BEGIN DATA RECORDS
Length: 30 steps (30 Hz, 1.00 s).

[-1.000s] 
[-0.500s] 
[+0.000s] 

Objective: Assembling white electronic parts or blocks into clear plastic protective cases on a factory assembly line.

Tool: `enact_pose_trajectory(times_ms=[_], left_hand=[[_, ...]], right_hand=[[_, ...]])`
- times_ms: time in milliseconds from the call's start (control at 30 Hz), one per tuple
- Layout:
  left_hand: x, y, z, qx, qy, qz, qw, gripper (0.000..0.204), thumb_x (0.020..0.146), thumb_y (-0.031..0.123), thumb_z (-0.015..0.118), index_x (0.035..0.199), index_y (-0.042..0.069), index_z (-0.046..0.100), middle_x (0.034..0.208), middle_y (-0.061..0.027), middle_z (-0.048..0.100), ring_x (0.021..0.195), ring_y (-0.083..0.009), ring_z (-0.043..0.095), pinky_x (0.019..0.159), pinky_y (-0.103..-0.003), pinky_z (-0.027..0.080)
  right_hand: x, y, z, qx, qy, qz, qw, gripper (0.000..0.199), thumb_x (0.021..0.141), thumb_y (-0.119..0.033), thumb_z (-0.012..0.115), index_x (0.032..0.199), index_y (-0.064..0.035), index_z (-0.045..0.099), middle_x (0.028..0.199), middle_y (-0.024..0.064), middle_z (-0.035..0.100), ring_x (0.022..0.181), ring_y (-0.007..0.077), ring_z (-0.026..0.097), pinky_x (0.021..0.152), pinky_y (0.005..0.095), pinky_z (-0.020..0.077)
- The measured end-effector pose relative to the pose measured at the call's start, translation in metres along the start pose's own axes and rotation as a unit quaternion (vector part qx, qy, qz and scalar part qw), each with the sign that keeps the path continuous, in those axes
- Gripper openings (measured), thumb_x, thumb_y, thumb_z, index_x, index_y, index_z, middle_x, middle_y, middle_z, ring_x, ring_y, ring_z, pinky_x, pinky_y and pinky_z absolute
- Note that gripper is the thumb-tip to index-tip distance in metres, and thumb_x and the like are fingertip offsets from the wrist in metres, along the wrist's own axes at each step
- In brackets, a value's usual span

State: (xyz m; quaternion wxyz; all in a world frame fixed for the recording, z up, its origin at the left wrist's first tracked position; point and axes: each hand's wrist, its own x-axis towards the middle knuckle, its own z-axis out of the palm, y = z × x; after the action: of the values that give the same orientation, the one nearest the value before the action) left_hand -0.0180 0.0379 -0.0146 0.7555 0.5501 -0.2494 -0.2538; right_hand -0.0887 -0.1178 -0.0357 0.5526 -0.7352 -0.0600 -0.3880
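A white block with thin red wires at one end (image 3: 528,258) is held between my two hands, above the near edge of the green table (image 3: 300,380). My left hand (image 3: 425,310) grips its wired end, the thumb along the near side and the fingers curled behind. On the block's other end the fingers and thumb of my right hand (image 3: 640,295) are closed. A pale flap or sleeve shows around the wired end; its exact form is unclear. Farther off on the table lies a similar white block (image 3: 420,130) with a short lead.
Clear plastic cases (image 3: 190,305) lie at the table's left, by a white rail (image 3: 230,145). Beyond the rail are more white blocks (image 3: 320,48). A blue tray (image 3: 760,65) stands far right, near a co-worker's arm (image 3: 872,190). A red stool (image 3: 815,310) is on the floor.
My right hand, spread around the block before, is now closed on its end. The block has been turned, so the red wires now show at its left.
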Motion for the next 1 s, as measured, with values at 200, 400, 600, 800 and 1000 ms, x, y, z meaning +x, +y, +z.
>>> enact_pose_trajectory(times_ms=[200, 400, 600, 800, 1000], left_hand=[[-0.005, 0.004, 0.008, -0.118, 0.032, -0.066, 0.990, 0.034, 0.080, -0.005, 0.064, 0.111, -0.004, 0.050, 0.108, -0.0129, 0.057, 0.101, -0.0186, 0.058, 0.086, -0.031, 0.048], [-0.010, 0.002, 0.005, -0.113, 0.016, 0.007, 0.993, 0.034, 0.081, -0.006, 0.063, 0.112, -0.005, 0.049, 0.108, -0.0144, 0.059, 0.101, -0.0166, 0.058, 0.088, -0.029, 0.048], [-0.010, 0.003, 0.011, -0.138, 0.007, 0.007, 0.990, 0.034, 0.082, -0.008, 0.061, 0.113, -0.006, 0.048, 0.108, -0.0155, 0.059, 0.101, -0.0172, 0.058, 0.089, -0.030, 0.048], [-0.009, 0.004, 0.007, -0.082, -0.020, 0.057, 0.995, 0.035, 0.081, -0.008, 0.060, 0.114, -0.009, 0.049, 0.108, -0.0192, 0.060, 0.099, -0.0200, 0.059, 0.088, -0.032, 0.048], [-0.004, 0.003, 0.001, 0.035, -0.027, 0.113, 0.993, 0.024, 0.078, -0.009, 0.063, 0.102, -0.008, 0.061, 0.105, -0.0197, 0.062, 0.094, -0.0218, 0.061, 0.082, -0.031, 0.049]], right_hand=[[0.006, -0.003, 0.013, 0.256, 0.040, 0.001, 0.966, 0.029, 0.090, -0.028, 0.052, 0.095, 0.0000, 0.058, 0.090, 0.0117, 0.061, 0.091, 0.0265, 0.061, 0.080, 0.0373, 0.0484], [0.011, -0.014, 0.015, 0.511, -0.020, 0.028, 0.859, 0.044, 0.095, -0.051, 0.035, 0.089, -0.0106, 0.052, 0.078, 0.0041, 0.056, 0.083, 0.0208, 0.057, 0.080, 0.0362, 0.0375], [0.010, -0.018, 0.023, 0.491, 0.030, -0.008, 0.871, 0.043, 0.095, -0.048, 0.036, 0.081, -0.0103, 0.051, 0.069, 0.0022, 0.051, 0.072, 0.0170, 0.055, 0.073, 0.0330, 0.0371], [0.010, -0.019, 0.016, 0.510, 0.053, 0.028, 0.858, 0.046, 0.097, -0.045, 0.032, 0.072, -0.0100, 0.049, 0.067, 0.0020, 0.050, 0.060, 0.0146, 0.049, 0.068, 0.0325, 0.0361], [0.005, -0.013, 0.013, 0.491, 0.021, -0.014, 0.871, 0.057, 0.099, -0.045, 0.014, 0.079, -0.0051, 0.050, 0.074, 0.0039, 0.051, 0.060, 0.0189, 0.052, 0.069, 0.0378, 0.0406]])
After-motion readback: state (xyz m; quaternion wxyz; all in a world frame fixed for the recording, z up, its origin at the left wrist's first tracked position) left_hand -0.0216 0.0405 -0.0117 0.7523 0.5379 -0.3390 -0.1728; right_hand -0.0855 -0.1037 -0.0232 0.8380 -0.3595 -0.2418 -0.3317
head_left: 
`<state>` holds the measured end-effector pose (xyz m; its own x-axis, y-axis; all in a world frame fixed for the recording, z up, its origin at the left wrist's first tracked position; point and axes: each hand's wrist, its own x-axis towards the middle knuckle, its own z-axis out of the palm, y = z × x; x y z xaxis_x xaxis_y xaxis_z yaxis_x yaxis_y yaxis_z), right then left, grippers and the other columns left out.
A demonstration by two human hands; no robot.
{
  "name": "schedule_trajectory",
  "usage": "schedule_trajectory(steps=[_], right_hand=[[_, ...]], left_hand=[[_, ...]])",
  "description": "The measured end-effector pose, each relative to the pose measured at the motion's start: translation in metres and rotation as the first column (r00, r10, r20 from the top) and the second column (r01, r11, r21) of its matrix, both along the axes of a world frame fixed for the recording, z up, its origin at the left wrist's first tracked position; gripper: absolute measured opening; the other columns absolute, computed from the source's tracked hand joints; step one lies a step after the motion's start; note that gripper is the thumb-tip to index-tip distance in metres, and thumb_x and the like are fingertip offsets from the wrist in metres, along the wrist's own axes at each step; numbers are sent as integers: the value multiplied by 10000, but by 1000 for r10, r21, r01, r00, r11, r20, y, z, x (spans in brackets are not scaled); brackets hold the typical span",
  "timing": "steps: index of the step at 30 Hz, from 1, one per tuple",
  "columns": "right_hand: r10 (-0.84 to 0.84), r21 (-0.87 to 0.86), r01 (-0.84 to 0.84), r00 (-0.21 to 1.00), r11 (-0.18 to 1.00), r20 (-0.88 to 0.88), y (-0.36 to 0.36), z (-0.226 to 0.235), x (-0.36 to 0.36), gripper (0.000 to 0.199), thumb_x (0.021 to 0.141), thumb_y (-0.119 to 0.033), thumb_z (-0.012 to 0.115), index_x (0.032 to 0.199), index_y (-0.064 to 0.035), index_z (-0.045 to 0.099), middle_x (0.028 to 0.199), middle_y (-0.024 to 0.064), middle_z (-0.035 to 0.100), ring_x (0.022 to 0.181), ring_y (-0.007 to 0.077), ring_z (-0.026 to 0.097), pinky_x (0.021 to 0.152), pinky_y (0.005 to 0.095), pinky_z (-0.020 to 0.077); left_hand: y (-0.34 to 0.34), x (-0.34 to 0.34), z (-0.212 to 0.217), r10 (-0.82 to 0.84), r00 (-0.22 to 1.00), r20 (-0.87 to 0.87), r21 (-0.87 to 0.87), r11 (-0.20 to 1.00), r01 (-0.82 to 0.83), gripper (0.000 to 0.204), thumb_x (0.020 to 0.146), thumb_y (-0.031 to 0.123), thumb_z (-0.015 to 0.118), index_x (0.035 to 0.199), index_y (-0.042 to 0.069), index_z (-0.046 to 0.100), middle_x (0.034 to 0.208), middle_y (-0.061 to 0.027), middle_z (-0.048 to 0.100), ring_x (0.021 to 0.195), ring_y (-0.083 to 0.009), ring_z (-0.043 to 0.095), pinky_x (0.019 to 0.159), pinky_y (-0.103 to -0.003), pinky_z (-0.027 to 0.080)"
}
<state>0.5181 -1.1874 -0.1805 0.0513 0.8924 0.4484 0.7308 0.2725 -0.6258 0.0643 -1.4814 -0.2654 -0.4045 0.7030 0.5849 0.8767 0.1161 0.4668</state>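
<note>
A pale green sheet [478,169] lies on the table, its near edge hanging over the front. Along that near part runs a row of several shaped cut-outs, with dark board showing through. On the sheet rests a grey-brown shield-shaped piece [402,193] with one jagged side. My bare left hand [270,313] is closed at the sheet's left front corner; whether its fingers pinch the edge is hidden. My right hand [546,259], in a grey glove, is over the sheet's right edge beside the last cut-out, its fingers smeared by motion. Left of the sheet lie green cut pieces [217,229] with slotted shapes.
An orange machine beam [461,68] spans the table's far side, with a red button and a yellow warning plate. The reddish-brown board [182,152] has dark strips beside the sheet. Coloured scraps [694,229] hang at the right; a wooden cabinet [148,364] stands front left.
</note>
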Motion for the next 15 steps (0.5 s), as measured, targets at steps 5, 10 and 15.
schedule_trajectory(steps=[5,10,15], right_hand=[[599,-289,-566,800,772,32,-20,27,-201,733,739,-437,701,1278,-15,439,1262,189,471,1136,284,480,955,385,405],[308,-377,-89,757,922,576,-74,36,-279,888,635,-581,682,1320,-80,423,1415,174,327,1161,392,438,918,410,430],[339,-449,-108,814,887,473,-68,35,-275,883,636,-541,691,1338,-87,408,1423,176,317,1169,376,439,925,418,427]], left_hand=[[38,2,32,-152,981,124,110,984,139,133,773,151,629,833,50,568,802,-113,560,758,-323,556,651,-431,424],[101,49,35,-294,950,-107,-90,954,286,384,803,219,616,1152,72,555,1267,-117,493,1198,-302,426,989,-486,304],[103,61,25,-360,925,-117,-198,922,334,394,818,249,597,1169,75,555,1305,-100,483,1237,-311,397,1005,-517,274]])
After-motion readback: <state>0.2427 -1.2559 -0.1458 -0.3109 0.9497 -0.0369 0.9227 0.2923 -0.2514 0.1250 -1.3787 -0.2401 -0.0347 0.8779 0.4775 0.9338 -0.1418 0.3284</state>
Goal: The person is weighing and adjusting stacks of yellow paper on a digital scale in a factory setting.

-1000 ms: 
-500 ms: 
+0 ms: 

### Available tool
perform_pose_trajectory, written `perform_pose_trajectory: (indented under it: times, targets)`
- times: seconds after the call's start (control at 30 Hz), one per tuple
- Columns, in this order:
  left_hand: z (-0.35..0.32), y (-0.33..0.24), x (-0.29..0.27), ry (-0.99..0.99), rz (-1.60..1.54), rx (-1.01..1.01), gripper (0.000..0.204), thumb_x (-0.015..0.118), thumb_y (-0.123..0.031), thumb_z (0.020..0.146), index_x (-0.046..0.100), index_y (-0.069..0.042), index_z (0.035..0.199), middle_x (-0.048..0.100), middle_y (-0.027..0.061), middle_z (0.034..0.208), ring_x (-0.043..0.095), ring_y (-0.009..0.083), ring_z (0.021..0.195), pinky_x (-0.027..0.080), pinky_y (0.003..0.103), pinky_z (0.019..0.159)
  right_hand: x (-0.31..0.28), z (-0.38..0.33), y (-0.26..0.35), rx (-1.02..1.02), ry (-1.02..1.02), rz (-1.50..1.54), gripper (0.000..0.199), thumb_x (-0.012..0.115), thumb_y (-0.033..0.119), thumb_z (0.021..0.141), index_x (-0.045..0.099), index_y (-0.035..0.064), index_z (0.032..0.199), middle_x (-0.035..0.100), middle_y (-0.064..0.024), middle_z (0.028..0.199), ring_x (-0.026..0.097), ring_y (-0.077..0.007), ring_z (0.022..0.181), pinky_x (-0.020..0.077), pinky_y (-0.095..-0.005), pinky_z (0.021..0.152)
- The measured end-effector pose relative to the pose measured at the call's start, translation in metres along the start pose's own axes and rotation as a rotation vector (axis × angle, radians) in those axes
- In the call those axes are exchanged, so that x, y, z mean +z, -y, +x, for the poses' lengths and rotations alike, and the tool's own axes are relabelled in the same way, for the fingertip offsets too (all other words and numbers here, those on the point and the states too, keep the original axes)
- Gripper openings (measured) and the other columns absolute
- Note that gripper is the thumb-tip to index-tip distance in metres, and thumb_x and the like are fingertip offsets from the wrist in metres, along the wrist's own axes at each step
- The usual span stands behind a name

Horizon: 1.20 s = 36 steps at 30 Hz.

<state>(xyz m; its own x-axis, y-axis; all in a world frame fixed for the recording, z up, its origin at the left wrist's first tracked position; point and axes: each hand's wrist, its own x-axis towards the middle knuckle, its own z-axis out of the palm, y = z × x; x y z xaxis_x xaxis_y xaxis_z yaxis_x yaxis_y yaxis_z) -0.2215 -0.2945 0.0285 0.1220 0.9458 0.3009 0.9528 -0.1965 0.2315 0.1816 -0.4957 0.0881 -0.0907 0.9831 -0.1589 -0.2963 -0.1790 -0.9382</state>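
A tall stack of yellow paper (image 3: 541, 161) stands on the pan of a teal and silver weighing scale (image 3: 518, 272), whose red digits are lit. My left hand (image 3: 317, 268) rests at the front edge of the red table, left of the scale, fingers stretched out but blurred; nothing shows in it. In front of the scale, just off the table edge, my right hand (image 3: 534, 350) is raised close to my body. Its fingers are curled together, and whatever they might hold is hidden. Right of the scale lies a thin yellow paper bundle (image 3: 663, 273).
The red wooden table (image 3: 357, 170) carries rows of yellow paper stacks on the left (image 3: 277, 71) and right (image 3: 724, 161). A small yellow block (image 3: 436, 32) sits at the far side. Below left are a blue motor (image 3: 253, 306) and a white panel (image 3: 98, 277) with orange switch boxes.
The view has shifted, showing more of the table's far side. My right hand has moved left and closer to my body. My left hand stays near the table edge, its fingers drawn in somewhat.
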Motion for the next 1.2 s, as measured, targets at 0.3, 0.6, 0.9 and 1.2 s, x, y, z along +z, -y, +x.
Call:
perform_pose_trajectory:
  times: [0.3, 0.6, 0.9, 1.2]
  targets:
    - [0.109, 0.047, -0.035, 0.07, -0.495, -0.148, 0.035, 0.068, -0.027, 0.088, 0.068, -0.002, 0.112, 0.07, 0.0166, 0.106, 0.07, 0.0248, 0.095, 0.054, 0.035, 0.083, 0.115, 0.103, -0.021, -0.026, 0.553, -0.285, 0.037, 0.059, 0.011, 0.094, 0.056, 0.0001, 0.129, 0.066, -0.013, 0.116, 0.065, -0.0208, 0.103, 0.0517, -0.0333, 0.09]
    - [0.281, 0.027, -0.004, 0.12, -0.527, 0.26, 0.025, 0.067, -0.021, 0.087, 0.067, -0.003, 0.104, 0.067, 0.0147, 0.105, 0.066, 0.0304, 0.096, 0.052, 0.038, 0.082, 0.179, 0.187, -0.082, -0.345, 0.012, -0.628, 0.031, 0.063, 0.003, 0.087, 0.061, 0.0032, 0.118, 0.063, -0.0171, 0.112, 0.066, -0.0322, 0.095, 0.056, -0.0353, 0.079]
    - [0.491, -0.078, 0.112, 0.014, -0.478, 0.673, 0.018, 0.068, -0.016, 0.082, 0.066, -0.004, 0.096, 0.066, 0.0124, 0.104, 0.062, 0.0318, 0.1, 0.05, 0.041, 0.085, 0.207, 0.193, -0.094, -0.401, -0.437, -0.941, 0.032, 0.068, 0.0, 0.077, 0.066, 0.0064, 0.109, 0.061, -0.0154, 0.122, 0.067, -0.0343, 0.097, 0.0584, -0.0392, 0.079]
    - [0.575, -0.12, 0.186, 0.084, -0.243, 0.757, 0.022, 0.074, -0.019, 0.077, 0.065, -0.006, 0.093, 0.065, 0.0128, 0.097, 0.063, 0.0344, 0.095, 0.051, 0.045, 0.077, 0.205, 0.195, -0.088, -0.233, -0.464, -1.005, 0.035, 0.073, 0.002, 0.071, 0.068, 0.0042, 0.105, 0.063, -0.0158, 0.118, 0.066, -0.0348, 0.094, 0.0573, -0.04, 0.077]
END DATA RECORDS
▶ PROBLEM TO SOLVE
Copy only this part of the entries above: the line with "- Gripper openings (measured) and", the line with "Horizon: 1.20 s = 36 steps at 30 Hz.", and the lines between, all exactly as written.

▶ ANSWER SECTION
- Gripper openings (measured) and the other columns absolute
- Note that gripper is the thumb-tip to index-tip distance in metres, and thumb_x and the like are fingertip offsets from the wrist in metres, along the wrist's own axes at each step
- The usual span stands behind a name

Horizon: 1.20 s = 36 steps at 30 Hz.

Nothing more is needed to complete the output.